On a démantelé l’Agence d’archéologie de protection des monuments et sites historiques. Cela a dispersé les forces qui étaient à peine naissantes, pour multiplier les organismes (Office de gestion des biens culturels, Centre national de recherches archéologiques, Agence nationale des secteurs sauvegardés, Centre pour l’architecture de terre, Agence des grands projets…) avec l’embellie financière qu’a connue notre pays. Ainsi, l’OGBC ne s’occupe que de la vente de tickets d’entrée ou presque, car nous n’avons pas de travaux dignes de ce nom sur les sites du patrimoine mondial.
Les responsables des sites ne sont pas consultés pour la tenue ou non d’un festival sur leurs sites, car ils ne sont que de simples fonctionnaires qui dépendent d’un chef de service puis d’un directeur de la culture, dont les préoccupations ne sont pas nécessairement relatives au patrimoine archéologique ou historique. Tous les autres aspects (restauration, recherche, fouilles, mise en valeur sont éparpillés en autant de centres… Cette dispersion des missions a amené le ministère de la Culture à se désengager d’un site du patrimoine mondial comme La Casbah d’Alger, qui est actuellement sous la tutelle de la wilaya d’Alger. Les visiteurs sont frappés par le non-ramassage des ordures et cela repousse de prime abord le touriste (voir les bennes à ordures devant le palais Mustapha Pacha qui est un monument très visité en Basse Casbah)

Quel est l’impact social et économique d’un patrimoine valorisé et entretenu en Algérie ? Pouvez-vous nous citer un exemple seulement, en mesure pour notre pays de s’inspirer de cet exemple afin de booster l’économie nationale?
L’impact économique et social est évident à la proximité d’un site. Ce dernier est pourvoyeur d’emplois (boutiques d’artisans, vendeurs de souvenirs, restaurants, hôtels, cafés, guides…), les sites du patrimoine mondial arrivent à peine à promouvoir cet élan économique. Cela pourrait se faire à grande échelle, mais pour ce faire il faut des infrastructures valables, une organisation qui puisse rendre attractif et canaliser le flot des touristes. Malgré ses sites d’une beauté remarquable, l’Algérie n’arrive pas à attirer les touristes.
Alors que d’autres pays avec moins de moyens chiffrent le nombre de leurs touristes en millions d’individus, comme l’Espagne, avec ses monuments musulmans (Grenade, Cordoue, Séville…), la Turquie, la Tunisie ou le Maroc. Ce patrimoine est à valoriser, car il est, en plus, le témoin vivant de notre passé et du fait qu’il est constitutif de notre identité, nous devons le protéger, le promouvoir et le valoriser. Nos sites et nos musées sont très riches en objets archéologiques et nous font voyager à travers le temps.

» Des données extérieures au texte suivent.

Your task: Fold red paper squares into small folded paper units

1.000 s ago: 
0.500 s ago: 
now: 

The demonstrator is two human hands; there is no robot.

Si vous partez à Tipasa, vous passez la journée à vous acheter de quoi manger ou vous allez au restaurant.
Donc la population locale profite de ces «choses mortes que sont les sites» et si le tourisme était mieux organisé, le profit serait beaucoup plus important. Là encore on préfère partir ailleurs, car les prestations ne sont pas à la hauteur de la beauté des sites archéologiques et elles sont plus chères.